**Activity**
Set down all of the data that follows, keeping every character.
====== Recorded information ======
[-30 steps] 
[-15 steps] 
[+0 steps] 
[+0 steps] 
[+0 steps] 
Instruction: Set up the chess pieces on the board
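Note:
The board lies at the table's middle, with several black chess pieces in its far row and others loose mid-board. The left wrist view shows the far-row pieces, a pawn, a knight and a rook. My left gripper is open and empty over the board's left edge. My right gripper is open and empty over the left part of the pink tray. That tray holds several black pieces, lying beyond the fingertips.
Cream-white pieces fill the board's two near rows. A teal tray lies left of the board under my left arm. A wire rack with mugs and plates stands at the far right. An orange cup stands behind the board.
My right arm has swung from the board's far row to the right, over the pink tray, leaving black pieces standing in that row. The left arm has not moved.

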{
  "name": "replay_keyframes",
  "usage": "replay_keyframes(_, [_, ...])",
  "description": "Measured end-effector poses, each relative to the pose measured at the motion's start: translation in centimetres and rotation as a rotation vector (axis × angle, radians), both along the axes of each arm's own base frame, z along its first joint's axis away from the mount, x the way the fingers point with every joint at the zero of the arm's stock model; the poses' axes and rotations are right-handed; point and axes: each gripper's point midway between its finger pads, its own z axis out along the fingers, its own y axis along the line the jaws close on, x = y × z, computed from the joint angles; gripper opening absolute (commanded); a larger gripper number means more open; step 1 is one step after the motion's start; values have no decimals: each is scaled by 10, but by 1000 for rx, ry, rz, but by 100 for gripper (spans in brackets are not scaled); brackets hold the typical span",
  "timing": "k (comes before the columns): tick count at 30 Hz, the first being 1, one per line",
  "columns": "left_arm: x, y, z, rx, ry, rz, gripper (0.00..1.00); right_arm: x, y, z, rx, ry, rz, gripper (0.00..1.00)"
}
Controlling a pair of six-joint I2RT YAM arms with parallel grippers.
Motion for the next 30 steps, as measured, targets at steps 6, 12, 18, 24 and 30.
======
**Problem solution**
[-30 steps] 
[-15 steps] 
[+0 steps] 
[+0 steps] 
[+0 steps] 
Instruction: Set up the chess pieces on the board
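Note:
The board lies at the table's middle, with several black chess pieces in its far row and others loose mid-board. The left wrist view shows the far-row pieces, a pawn, a knight and a rook. My left gripper is open and empty over the board's left edge. My right gripper is open and empty over the left part of the pink tray. That tray holds several black pieces, lying beyond the fingertips.
Cream-white pieces fill the board's two near rows. A teal tray lies left of the board under my left arm. A wire rack with mugs and plates stands at the far right. An orange cup stands behind the board.
My right arm has swung from the board's far row to the right, over the pink tray, leaving black pieces standing in that row. The left arm has not moved.
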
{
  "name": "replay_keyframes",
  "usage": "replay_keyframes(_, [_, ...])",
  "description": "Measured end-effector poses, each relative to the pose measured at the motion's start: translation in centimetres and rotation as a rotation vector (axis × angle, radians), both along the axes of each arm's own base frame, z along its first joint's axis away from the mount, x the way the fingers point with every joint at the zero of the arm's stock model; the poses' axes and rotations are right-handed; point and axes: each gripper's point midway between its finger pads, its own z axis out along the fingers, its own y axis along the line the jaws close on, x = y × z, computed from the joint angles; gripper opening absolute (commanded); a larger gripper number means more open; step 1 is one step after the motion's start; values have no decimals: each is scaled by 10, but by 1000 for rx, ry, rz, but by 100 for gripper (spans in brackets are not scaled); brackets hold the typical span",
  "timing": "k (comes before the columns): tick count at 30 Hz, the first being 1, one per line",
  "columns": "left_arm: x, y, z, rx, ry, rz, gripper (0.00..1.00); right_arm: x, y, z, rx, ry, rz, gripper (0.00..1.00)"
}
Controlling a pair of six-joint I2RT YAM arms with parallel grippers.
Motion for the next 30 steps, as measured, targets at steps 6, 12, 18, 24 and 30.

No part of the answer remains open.